===== Working data

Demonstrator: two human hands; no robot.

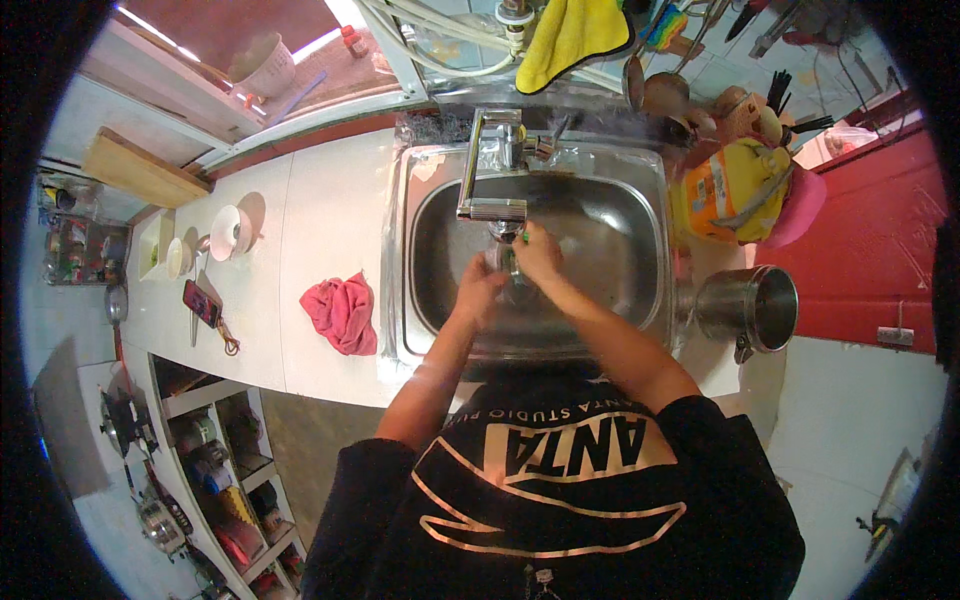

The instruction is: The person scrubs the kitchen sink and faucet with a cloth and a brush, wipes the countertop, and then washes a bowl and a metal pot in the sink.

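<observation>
Both my hands are over the stainless steel sink (600,262), just under the spout of the chrome faucet (491,210). My left hand (480,285) has its fingers curled towards the right hand and is slightly blurred. My right hand (541,255) is closed, and a small green item (526,237) shows at its fingers. Between the hands is something clear and shiny (511,262); whether it is glass or running water cannot be made out. Left of the sink, a crumpled pink cloth (341,311) lies on the white counter (322,187).
A metal pot (742,307) lies on its side at the sink's right. Behind it stands a yellow detergent jug (742,191). Bowls (229,232) and a phone (201,301) are on the far left counter. A yellow cloth (574,41) hangs above the faucet.
</observation>
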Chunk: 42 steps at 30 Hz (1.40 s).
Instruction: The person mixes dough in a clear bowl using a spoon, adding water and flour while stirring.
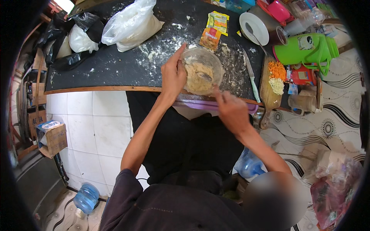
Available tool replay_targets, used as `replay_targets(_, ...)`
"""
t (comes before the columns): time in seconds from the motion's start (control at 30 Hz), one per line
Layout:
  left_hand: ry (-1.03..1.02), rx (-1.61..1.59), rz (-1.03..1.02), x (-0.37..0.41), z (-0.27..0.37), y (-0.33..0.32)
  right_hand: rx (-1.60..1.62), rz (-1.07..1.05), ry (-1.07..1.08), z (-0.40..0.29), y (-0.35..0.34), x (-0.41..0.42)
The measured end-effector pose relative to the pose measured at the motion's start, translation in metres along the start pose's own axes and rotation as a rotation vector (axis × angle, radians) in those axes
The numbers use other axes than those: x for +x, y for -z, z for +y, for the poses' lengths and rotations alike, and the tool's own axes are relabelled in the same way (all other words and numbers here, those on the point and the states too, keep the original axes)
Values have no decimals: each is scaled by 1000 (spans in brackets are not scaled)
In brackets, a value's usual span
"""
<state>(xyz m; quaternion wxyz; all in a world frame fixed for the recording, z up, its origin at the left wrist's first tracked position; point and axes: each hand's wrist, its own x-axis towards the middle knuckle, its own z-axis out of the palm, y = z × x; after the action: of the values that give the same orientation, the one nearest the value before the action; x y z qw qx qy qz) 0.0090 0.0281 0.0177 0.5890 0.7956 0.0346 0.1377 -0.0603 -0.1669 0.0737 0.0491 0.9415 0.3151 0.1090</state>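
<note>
My left hand [174,75] holds the left side of a clear plastic bowl [218,62], its index finger pointing along the rim. Inside the bowl lies a pale, lumpy flour mixture [196,82]. A metal spoon [205,76] is dipped into it, its bowl end partly coated. My right hand [231,111], blurred, is closed around the spoon's handle at the near right of the bowl. Just beyond the bowl lie an orange Fermipan yeast sachet [210,39] and a yellow sachet [218,22]. White flour is scattered over the black tabletop [121,72] around them.
To the right are a knife [250,73] and a wooden cutting board [267,96] with shredded carrot [276,70] and chopped pale vegetable [276,86]. A green thermos [303,49] lies behind, near a white bowl [257,21]. A flour bag [133,27] stands at left.
</note>
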Motion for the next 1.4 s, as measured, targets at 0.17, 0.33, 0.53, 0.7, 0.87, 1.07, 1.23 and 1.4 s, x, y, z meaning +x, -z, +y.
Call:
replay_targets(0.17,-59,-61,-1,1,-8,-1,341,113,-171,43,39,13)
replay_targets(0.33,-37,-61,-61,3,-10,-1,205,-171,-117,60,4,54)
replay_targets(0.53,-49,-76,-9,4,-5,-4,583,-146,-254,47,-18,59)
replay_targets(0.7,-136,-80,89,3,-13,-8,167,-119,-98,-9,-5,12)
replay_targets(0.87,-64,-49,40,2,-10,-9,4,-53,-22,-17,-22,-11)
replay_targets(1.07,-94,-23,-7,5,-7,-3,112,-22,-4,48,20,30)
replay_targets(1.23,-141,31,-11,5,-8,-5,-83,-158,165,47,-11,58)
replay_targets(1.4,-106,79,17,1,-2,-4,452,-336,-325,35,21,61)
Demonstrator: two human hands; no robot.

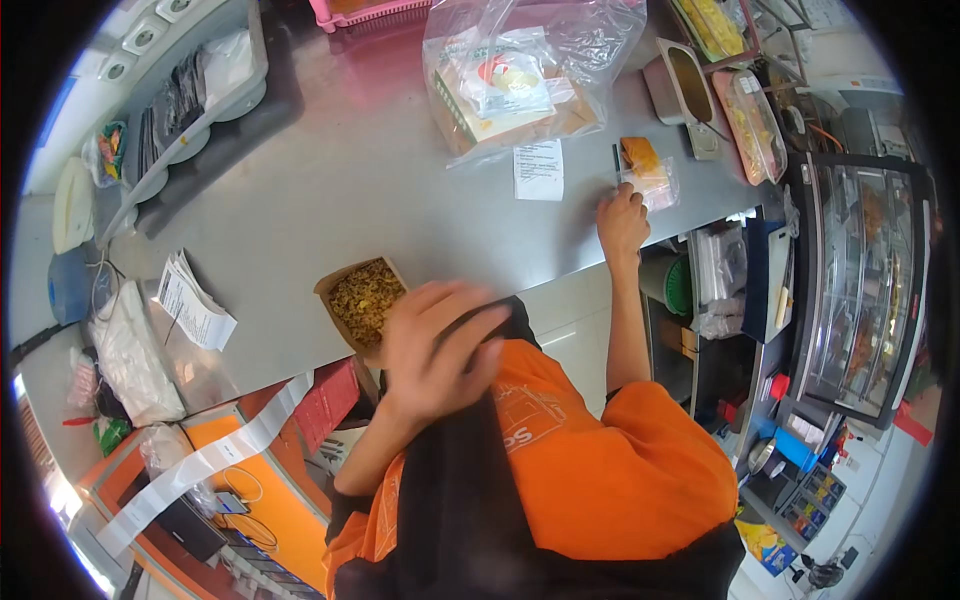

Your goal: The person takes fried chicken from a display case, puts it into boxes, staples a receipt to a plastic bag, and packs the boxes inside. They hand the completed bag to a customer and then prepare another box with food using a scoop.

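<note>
My left hand [442,352], blurred, hovers with its fingers apart beside a cardboard box of fried rice [365,300] near the counter's front edge and hides part of it. My right hand [624,217] is at the counter's edge on the right, its fingertips at a small clear plastic packet [658,193] and close to a dark pen-like stick [618,161]; whether it grips either cannot be told. An orange-brown piece [640,155] lies against the packet. A printed paper slip [538,171] lies to the left of that hand, below a clear plastic bag [592,45] holding a carton.
A grey bin [259,52] of bags stands at the upper left, and folded papers [196,304] lie at the left. At the upper right are a metal container [664,82] and a wrapped food tray [750,127]. A glass display case [862,285] stands at the right.
</note>
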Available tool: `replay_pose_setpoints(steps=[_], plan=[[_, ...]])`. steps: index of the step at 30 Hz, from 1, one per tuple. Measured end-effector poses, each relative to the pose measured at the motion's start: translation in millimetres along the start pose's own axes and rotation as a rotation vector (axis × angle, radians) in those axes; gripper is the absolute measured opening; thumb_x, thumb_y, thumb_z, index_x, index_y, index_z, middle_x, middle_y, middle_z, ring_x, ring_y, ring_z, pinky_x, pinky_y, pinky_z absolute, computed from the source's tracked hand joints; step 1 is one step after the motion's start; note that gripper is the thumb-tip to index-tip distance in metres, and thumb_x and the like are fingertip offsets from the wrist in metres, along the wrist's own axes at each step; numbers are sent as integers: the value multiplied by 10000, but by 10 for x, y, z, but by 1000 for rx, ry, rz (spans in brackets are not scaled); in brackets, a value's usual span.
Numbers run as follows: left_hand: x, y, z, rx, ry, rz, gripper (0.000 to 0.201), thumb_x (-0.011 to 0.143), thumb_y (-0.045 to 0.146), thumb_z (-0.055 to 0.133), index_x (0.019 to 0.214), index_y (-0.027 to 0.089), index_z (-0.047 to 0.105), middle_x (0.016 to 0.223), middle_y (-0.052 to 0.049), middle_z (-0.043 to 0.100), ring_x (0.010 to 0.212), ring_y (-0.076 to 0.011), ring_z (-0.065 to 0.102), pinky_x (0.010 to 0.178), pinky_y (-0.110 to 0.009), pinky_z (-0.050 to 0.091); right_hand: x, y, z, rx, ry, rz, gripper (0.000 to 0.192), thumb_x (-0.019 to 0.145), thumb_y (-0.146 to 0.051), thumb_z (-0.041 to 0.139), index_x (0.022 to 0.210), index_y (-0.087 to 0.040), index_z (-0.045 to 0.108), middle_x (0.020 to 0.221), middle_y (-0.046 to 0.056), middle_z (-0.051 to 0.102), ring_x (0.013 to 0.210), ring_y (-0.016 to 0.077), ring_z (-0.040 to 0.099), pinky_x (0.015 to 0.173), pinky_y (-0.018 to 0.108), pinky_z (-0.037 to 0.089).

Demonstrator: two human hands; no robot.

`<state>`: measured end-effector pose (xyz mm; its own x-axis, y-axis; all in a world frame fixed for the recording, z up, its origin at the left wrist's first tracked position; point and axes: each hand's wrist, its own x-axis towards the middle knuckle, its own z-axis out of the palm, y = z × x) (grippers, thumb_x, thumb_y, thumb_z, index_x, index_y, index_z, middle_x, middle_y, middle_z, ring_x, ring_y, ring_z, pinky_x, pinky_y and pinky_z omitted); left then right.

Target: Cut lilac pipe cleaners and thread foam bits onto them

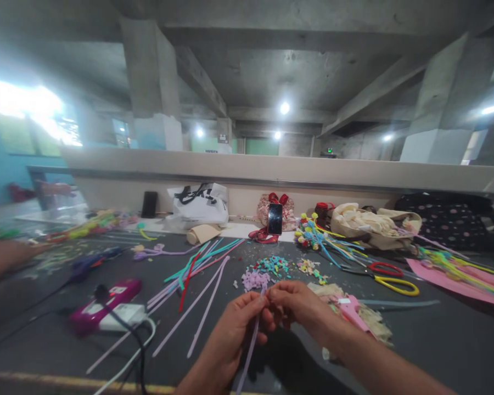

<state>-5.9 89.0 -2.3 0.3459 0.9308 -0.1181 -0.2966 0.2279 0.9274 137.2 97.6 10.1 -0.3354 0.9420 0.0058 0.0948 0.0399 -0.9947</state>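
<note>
Low over the dark table, both hands meet near the middle. My left hand pinches a lilac pipe cleaner, which hangs down past its palm toward the front edge. My right hand touches the left at the fingertips, its fingers closed near the pipe cleaner's upper end; what is between them is too small to make out. Just beyond the fingers lies a heap of short lilac pieces, with turquoise pieces behind it. More lilac pipe cleaners lie left of my left hand.
A purple power strip with cables sits at left, and a pink glue gun rests right of my wrist. Scissors lie farther right. A phone stands at the back. Another person's arm reaches in at far left.
</note>
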Motion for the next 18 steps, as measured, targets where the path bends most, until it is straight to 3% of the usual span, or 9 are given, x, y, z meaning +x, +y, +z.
replay_pose_setpoints(steps=[6, 12, 16, 18], plan=[[78, -4, -4, 51, 21, 34, 185, 705, 311, 553, 684, 128, 539, 501, 18, 546, 444, -74, 504, 384, -145, 330, 140, -77, -27, -264, 75, -98, 100, 631, -216, 557, 695, -142, 578, 535, -44, 518, 450, 69, 465, 375, 159, 315], [161, 40, -29, 101, 47, 25, 210, 695, 344, 569, 714, 134, 565, 493, 15, 569, 454, -82, 516, 404, -152, 334, 284, -231, -343, -546, 24, -132, 85, 652, -224, 554, 602, -158, 576, 449, -66, 484, 416, 64, 453, 407, 166, 311], [139, 26, -79, 141, 97, -18, 229, 710, 373, 535, 707, 145, 561, 462, 28, 563, 364, -46, 439, 378, -141, 283, 378, -242, -554, -671, 38, -102, 148, 694, -291, 517, 628, -164, 555, 452, -64, 483, 392, 72, 477, 391, 165, 321], [150, -35, -109, 177, 67, -60, 225, 707, 373, 526, 679, 151, 555, 432, 36, 551, 327, -38, 403, 359, -143, 245, 488, -207, -617, -734, 36, -83, 198, 713, -323, 487, 616, -161, 546, 449, -54, 492, 371, 79, 482, 374, 169, 329]])
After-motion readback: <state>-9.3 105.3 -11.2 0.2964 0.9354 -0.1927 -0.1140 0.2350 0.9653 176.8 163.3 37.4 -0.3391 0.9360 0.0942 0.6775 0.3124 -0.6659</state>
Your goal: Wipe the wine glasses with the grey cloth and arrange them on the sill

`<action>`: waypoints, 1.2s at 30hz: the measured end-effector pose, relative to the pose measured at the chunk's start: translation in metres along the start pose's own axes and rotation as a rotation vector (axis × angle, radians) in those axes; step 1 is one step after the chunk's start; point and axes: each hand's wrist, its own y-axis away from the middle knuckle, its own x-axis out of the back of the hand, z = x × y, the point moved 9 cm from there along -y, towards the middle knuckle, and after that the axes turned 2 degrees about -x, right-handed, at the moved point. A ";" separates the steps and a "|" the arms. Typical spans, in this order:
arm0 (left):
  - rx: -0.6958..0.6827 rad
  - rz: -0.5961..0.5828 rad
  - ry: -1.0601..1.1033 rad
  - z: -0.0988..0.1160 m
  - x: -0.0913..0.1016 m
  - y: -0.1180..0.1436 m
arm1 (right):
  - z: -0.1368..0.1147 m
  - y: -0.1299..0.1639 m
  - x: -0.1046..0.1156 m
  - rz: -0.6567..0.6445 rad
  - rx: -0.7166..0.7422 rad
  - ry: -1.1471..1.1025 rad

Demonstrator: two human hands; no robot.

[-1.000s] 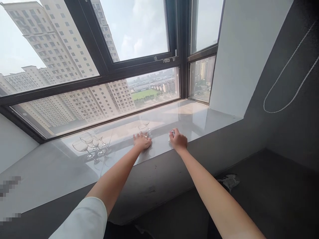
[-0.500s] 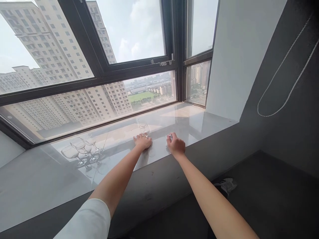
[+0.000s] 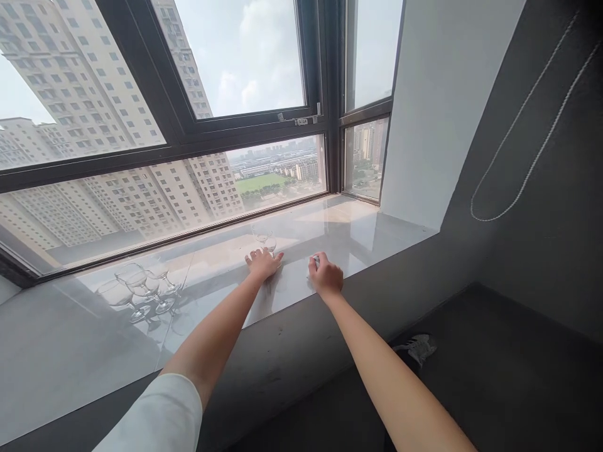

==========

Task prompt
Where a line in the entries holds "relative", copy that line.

Answer to this problem
The measured end-effector pose relative to the pose measured at the motion's start, translation in metres along the start pose's own axes and rotation as a rotation vector (axis × angle, radians) in those axes
Available tool: `replay_pose_setpoints(steps=[_], plan=[[_, ...]])`. steps: index of the step at 30 Hz, from 1, one per tuple. Measured end-effector poses, each relative to the pose measured at the motion's start: translation in millimetres along the start pose's own axes and rotation as a rotation vector (axis × angle, radians) in those axes; gripper is the absolute measured opening; thumb_x, thumb_y, thumb_z, index_x, index_y, index_z, middle_x, middle_y, middle_z, ring_x, ring_y, ring_z, pinky_x, pinky_y, pinky_z absolute, computed from the source's tracked hand joints; step 1 is one step after the motion's start; note that gripper is the thumb-tip to index-tip distance in metres, and thumb_x and the like are fingertip offsets from the wrist in metres, along the wrist's own axes at each step; numbers are sent as integers: the value multiplied by 10000, but by 10 for x, y, z, but by 1000 for rx, ry, rz (spans in brackets are not scaled); in brackets, a value's usual span.
`<action>`: waypoints, 1.2s at 30hz: the measured end-effector pose, relative to the pose measured at the chunk's start: translation in metres along the start pose's own axes and rotation as a rotation vector (axis × angle, radians) in those axes; step 1 is one step after the chunk's start; point and axes: each hand's wrist, its own y-axis away from the middle knuckle, its own x-axis out of the back of the hand, z = x × y, the point moved 9 cm from there along -y, towards the middle knuckle, and after that the axes turned 2 degrees about -x, right-handed, at the moved point. A ";" separates the steps and a "|" the arms. Typical spans, in this order:

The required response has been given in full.